Soll der endgültige Zahnersatz mit Klammern an den Haltezähnen befestigt werden, so empfiehlt sich die sog. „Modellgussprothese“. Hierfür wird das Grundgerüst des Zahnersatzes einschließlich der Halte- und Stützklammern aus einer Chrom-Kobalt- Molybdän-Metalllegierung hergestellt und die Ersatzzähne mit Kunststoff an dem Metallgerüst befestigt.


Eine aufwändigere, komfortablere Lösung zur Befestigung eines herausnehmbaren Zahnersatzes sind sog. „Teleskopkronen“. Zur Versorgung mit einem Teleskop-Zahnersatz werden die Zähne, die zum Halt des Zahnersatzes herangezogen werden, mit Doppelkronen, den Teleskopkronen, versehen. Diese sind zusammengesetzt aus Unterkronen, die auf die tragenden Zähne fest aufgebracht werden, und Überkronen, die in dem herausnehmbaren Oberteil des Zahnersatzes fixiert sind. Das herausnehmbare Oberteil findet seinen Halt durch Haftkräfte („Friktionskräfte“) zwischen den Unter- und Überkronen und fügt sich mit seinen Ersatzzähnen in die zu schließenden Lücken und zahnlosen Kieferabschnitte ein. Bei dieser Versorgung werden die Kaukräfte optimal auf die tragenden eigenen Zähne übertragen, da sie körperlich und in Richtung der Zahnachse wirken und ungünstige Hebelkräfte vermieden werden.

 

Beim Verlust aller Zähne kann zum Ersatz eine ganze oder Vollprothese angefertigt werden.

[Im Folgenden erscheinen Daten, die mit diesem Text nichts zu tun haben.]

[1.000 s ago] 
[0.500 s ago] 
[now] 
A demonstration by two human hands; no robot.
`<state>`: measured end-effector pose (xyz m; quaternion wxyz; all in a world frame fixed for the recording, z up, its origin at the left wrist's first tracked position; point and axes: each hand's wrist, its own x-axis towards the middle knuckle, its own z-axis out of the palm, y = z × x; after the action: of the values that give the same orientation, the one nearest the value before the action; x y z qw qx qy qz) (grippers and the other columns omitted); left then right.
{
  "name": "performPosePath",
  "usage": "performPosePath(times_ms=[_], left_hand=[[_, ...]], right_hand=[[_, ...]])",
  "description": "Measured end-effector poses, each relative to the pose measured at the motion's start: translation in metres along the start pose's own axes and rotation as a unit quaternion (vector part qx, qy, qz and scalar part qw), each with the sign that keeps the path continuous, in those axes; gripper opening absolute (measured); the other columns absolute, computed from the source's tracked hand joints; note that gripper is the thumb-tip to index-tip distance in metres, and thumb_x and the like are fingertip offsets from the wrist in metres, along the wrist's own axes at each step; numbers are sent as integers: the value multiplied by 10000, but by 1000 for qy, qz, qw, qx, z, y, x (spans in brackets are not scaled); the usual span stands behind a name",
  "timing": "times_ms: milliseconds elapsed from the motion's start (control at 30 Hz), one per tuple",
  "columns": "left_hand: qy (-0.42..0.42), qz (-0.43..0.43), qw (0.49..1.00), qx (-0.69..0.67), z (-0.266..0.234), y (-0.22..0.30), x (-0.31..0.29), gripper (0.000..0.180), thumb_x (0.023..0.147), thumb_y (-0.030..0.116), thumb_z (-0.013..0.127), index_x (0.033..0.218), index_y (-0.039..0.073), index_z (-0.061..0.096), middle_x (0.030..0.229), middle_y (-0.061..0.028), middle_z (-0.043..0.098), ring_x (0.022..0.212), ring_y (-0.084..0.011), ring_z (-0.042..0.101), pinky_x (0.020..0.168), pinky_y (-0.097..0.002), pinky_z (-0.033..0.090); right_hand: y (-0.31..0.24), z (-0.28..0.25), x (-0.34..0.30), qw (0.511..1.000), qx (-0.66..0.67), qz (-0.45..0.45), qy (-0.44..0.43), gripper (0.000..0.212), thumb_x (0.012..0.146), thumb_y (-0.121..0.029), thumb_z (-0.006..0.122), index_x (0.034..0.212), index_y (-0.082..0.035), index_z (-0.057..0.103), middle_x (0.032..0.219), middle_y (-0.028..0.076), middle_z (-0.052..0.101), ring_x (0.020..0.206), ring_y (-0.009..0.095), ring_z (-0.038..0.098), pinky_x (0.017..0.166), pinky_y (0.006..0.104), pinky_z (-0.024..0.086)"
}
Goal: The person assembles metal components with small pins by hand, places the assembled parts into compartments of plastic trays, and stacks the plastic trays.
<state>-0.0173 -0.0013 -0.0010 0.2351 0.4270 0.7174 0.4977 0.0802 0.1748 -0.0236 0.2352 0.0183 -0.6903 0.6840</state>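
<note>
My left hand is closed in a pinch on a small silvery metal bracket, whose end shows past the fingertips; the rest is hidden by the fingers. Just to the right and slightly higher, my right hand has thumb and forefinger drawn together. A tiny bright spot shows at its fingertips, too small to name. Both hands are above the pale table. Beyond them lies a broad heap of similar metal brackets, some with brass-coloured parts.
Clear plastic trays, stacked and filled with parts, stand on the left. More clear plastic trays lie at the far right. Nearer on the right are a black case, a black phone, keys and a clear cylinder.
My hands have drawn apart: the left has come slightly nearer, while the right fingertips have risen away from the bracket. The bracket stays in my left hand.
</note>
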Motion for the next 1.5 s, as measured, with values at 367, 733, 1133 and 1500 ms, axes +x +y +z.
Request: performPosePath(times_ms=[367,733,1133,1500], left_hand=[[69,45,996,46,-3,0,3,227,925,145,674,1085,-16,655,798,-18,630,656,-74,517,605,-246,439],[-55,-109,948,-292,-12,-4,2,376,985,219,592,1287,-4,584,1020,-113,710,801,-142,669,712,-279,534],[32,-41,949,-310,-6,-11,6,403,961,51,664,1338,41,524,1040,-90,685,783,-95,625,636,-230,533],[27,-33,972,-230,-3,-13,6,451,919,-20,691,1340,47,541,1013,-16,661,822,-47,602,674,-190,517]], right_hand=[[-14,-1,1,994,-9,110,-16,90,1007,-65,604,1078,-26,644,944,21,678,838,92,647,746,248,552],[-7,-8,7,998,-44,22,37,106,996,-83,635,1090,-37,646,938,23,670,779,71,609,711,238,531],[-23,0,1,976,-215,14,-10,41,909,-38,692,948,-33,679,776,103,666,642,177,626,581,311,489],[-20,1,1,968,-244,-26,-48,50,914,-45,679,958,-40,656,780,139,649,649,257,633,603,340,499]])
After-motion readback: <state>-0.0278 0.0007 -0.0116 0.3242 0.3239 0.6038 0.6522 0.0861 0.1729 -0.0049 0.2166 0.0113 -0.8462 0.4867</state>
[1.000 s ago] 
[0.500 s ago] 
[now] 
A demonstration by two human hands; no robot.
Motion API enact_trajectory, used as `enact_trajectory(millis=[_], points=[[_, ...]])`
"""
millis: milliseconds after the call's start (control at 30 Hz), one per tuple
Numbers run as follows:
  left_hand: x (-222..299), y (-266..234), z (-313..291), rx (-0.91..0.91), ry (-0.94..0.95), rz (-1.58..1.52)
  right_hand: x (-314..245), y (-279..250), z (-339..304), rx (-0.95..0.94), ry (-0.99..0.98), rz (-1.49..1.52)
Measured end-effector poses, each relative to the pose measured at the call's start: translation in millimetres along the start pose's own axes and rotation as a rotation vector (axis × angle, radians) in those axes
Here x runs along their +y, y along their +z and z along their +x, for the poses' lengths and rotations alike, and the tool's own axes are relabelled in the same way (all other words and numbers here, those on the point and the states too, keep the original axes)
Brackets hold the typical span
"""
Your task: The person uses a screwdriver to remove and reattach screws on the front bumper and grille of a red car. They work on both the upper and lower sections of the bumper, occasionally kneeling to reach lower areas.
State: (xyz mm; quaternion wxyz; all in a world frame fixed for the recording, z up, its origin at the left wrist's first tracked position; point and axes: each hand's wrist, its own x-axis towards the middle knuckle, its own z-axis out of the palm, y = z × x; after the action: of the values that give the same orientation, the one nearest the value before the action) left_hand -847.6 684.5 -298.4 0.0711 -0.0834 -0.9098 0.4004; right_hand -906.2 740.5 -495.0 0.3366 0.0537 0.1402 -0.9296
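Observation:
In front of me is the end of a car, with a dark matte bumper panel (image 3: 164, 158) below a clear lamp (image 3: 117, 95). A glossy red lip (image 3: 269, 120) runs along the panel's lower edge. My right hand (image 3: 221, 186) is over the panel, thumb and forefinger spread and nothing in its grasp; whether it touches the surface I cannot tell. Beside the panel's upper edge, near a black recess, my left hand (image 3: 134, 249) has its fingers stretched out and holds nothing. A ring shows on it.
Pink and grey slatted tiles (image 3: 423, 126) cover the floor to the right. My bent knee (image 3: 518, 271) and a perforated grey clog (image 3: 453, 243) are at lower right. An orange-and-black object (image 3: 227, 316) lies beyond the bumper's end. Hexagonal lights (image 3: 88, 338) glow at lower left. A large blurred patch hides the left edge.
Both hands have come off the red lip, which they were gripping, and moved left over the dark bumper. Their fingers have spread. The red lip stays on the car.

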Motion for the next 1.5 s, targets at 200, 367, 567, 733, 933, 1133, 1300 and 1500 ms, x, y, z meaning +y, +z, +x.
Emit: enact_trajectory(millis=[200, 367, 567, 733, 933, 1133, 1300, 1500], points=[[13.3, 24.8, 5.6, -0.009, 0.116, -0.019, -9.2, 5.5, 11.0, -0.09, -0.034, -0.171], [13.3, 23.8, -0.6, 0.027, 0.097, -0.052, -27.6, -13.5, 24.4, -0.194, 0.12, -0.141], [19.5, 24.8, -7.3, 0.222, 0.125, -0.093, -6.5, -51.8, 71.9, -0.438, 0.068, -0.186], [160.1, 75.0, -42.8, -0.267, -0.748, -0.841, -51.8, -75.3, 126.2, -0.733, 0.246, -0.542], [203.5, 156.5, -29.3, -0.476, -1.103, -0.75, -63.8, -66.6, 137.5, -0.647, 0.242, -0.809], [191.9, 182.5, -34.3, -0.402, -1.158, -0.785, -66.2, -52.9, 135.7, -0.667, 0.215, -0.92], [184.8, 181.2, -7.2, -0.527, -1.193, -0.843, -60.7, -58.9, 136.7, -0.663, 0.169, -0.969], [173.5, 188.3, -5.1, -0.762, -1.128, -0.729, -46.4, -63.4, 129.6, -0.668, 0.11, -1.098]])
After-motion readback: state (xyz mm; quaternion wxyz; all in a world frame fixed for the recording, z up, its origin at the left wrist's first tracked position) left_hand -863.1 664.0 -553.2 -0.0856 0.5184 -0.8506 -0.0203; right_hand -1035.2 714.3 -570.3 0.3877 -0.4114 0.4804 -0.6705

Im Oberkiefer gewinnt eine Vollprothese den Halt dadurch, dass sie rundum geschlossen ist und sich so am Gaumen festsaugen kann. Im Unterkiefer lässt sich eine solche Saughaftung oft nicht erzielen, hier ist auch ein gutes Zusammenspiel der umliegenden Muskelpartien für den Prothesenhalt sehr wichtig.

 

Ist die Haltefunktion einer Vollprothese  dennoch unbefriedigend, was bei besonders bei stark abgebautem Kieferknochen gelegentlich vorkommt, so lässt sich mit 2 oder 4 Implantaten das sichere Kaugefühl wieder herstellen.

Die Herstellung von hochwertigem Zahnersatz setzt eine enge Zusammenarbeit von Zahnarzt und Zahntechniker voraus. Wir arbeiten seit über 20 Jahren sehr erfolgreich mit dem Krefelder Dentallabor Manek zusammen. Das Dentallabor Manek ist nur wenige Gehminuten von der Praxis entfernt, sodass eine individuelle Farbauswahl vom Techniker selbst durchgeführt werden kann.

Auf Wunsch kann Ihr Zahnersatz auch anderweitig angefertigt werden.